Give the listing again exactly, omitting its images.

▶ _EXERCISE DATA_:
+ + + + +
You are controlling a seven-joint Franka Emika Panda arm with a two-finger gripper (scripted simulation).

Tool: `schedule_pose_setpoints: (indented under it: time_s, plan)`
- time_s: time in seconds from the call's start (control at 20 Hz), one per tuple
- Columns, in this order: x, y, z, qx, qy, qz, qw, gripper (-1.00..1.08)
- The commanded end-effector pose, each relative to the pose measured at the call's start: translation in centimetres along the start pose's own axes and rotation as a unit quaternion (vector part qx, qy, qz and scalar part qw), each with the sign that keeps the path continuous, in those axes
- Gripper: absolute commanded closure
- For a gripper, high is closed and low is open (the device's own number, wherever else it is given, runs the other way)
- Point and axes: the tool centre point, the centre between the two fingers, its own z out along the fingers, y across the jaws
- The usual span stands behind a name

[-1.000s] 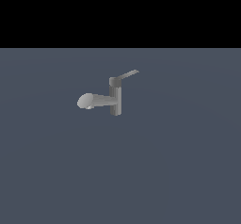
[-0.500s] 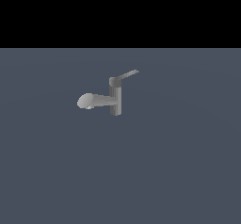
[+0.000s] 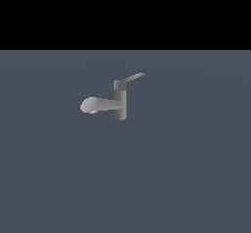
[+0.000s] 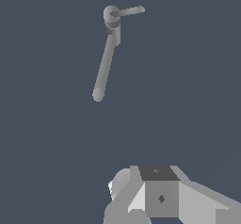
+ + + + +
▶ _RESULT_:
You are controlling a seven-joint Franka Emika Panda arm with a two-finger gripper (scripted simulation).

Tool: `schedule_pose_setpoints: (indented under it: time_s, plan)`
- time_s: time in seconds from the call's start (control at 20 Hz), one per tuple
- Columns, in this order: x, y, z, qx, qy, qz, qw, gripper (-1.00..1.08)
- The commanded end-effector pose, each relative to the pose measured at the call's start: translation in centimetres along the start pose's own axes and rotation as a unit quaternion (vector part qx, qy, qz and scalar part qw), each with the sign that keeps the path continuous, in those axes
- Gripper: absolute commanded closure
- For a gripper, high is closed and low is open (the device's own number, wherever else it is given, runs the other way)
- Point and axes: the tool centre point, the centre between the two fingers, its own z out along the fingers, y across the jaws
- The usual span stands behind a name

[-1.000s] 
[-0.500s] 
[+0.000s] 
[+0.000s] 

This response contains the complete answer.